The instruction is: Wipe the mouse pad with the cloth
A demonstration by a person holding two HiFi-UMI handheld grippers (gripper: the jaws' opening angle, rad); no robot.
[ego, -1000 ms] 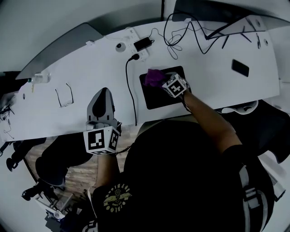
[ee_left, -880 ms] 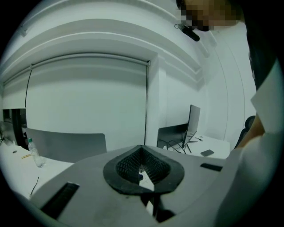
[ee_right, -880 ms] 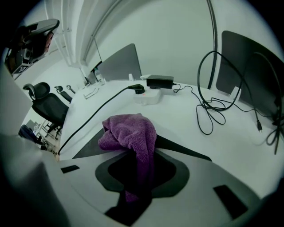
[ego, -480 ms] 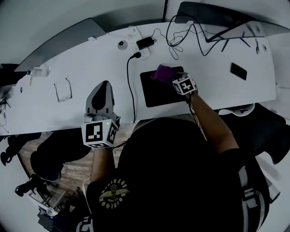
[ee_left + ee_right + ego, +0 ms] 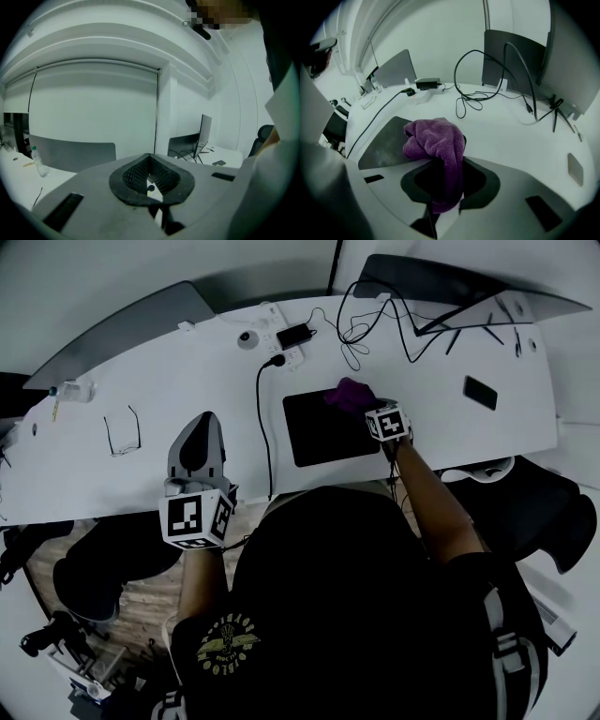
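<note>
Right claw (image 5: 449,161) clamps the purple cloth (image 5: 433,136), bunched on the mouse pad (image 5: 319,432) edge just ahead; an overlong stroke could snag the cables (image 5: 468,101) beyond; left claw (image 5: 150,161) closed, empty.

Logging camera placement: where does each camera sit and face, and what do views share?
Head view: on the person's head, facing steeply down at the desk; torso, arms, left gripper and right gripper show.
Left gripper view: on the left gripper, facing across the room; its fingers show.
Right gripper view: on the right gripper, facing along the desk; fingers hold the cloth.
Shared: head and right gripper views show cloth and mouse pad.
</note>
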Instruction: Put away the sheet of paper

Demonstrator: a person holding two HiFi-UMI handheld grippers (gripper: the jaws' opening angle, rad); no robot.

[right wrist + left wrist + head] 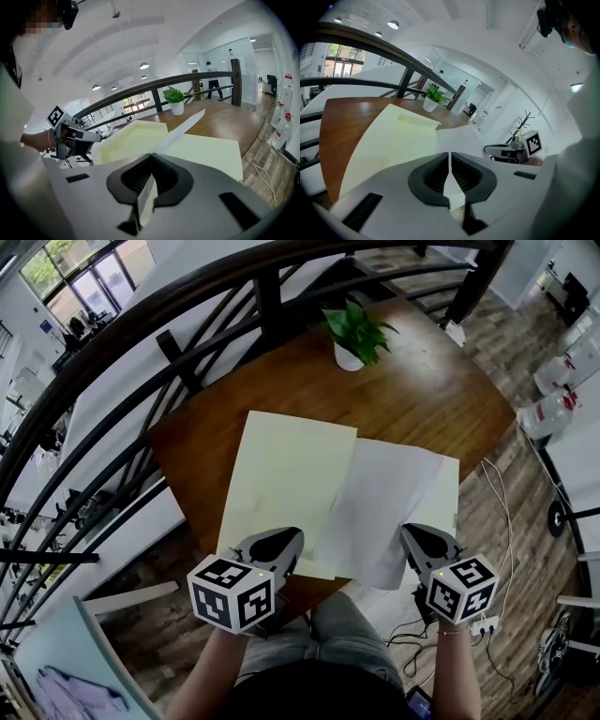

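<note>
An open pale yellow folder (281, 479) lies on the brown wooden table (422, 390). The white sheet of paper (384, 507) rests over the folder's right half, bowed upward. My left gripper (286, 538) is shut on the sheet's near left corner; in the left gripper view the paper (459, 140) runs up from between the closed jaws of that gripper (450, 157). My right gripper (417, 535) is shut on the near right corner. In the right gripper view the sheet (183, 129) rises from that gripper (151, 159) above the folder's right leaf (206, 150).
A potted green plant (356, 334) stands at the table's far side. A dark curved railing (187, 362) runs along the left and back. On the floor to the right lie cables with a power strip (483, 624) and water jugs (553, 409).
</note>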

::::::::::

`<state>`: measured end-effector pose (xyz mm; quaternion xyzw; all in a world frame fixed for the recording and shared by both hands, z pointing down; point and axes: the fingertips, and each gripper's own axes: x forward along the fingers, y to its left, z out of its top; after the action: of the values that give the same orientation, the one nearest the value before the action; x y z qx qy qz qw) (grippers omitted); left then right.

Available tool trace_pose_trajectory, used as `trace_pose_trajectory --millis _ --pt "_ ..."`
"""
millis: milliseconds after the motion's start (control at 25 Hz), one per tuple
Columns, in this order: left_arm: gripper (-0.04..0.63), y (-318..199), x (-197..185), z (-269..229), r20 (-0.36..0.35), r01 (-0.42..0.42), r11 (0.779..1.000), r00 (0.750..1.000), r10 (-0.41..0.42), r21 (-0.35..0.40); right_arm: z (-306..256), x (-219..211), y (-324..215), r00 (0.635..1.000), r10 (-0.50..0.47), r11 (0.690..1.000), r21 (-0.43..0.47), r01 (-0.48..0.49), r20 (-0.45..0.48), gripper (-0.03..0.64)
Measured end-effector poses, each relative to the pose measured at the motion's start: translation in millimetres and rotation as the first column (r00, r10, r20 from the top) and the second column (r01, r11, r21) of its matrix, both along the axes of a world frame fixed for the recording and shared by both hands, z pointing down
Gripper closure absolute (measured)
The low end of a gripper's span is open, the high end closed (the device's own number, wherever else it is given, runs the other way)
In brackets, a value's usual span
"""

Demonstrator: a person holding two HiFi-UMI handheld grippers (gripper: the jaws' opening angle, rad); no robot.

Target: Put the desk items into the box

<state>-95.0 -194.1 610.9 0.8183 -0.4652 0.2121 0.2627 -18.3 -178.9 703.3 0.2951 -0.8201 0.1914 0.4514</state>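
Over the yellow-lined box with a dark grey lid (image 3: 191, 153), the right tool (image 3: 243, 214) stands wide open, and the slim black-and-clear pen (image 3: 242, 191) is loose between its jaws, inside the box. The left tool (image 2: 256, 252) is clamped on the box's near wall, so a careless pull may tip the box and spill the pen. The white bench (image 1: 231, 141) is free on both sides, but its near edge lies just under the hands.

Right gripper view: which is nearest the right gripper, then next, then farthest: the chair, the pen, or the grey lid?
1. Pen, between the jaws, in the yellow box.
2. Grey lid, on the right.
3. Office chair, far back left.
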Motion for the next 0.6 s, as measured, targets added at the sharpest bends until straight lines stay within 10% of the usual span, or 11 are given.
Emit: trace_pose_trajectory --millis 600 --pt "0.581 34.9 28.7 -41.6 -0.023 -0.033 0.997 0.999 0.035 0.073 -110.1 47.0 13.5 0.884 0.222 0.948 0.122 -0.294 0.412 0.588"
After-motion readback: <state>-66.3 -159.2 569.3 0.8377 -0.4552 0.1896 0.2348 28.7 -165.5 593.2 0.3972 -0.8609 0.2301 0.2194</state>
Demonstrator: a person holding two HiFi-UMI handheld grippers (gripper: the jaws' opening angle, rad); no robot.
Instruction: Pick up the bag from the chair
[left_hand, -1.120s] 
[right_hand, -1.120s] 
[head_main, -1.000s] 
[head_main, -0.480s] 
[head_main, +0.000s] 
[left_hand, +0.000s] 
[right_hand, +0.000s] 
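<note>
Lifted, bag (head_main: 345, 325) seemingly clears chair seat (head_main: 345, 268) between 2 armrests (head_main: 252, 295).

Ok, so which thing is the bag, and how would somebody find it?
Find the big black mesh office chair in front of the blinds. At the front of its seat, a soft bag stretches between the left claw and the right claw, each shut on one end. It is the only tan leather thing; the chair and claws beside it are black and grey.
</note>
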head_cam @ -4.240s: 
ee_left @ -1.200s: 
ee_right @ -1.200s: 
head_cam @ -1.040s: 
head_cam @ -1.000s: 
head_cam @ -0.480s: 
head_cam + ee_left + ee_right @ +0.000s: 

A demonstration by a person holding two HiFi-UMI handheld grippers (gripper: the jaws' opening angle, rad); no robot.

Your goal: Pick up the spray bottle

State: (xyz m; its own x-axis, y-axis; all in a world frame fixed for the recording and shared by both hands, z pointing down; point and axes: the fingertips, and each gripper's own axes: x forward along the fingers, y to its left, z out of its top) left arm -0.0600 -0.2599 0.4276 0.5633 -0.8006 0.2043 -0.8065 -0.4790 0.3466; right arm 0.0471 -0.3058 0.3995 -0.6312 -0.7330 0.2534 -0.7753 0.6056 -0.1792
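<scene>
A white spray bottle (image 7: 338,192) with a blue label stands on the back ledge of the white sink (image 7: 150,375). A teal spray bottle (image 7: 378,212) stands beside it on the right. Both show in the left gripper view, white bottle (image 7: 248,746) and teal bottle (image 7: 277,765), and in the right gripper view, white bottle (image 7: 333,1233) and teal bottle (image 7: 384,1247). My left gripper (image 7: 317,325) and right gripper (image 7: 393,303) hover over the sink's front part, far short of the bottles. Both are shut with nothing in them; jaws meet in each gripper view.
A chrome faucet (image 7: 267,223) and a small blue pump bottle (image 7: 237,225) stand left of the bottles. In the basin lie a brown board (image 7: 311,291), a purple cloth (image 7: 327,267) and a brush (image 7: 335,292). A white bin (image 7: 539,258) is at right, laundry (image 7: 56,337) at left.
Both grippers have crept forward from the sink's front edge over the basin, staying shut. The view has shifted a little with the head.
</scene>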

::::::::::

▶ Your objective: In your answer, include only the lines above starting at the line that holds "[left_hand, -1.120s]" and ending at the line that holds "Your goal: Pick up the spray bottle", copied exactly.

▶ Exercise response:
[left_hand, -1.120s] 
[right_hand, -1.120s] 
[head_main, -1.000s] 
[head_main, -0.480s] 
[head_main, +0.000s] 
[left_hand, +0.000s] 
[right_hand, +0.000s] 
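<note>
Lifted, bag (head_main: 345, 325) seemingly clears chair seat (head_main: 345, 268) between 2 armrests (head_main: 252, 295).

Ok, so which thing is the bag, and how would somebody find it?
Find the big black mesh office chair in front of the blinds. At the front of its seat, a soft bag stretches between the left claw and the right claw, each shut on one end. It is the only tan leather thing; the chair and claws beside it are black and grey.
</note>
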head_cam @ -4.240s: 
ee_left @ -1.200s: 
ee_right @ -1.200s: 
head_cam @ -1.040s: 
head_cam @ -1.000s: 
head_cam @ -0.480s: 
head_cam + ee_left + ee_right @ +0.000s: 

A demonstration by a person holding two HiFi-UMI handheld grippers (gripper: the jaws' opening angle, rad); no robot.

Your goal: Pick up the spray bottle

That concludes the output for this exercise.